During the years of arms prohibition, inspectors were sent to the islands from Satsuma to ensure that the prohibition was being strictly observed, so it is hardly surprising that karate (which, as it developed, enable a man to kill without weapons) could only be practiced an engaged in clandestinely. As I noted early, this clandestine aspect of karate persisted through the early years of Meiji, in part because the ancient decree lingered on in the minds of the people

 

It is my own observation that Okinawan folk dances make use of a number of movements that are similar to those used in karate, and the reason, I believed, is that adepts who practiced the martial art in secret incorporated those movements into the dances in order to further confuse the authorities. Certainly anyone who carefully observes Okinawan folk dances (and they have today become quite popular in the large cities) will note that they differ markedly from the more graceful dances of the other Japanese islands.
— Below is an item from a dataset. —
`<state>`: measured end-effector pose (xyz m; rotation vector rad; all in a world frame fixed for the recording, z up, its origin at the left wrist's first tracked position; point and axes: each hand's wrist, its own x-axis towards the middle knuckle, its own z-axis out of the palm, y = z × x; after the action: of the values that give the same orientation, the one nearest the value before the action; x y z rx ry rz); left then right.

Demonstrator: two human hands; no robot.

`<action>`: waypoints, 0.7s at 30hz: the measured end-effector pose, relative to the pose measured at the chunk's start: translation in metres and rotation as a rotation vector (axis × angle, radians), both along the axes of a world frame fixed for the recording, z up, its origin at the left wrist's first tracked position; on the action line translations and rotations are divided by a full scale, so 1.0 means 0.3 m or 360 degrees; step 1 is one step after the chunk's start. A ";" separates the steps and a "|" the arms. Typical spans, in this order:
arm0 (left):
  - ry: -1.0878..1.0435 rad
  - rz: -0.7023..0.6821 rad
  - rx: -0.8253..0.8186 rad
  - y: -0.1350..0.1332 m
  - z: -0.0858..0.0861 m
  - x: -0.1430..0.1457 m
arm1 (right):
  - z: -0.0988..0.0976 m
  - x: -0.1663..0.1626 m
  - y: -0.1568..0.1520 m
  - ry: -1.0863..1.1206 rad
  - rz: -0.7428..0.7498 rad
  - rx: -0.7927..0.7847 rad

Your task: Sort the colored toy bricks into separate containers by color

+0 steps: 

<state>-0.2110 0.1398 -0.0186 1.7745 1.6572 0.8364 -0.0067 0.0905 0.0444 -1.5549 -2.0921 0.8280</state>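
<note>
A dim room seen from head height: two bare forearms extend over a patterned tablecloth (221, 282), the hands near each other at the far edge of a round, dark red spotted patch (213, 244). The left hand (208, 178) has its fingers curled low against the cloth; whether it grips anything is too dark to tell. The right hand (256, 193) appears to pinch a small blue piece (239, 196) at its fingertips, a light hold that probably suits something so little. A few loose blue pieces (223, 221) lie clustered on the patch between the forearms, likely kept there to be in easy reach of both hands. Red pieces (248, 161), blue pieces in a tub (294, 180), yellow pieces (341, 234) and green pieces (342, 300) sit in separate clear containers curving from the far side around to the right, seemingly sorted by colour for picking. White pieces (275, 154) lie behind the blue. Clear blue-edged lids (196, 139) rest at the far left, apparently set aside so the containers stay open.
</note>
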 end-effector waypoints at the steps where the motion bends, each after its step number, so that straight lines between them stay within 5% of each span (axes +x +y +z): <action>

Okinawa dancers, male and female, use their hands and legs far more energetically, and their entrances onto dancing area, as well as their departure from it, are also reminiscent of the beginning and end of any karate kata.

 

Indeed, the essence of the art has been summarized in the words: “Karate begins and ends with courtesy.” As for Okinawa itself, its people for many, many centuries regarded their country as a place where all the forms of etiquette were most strictly observed.

 

The famous gate In front of Shuri Castle was called Shurei no Mon: “the Gate of Courtesy.” After the Meiji government came to power and Okinawa became a prefecture, the Shurei no Mon exists no more: it was totally destroyed during the battle for Okinawa toward the close of the Second World War. How ironic it is that American military bases now occupy the ground adjacent to that where once stood the gate that symbolized peace! [Since this was written, the Shurei no Mon has been reconstructed in its original form.]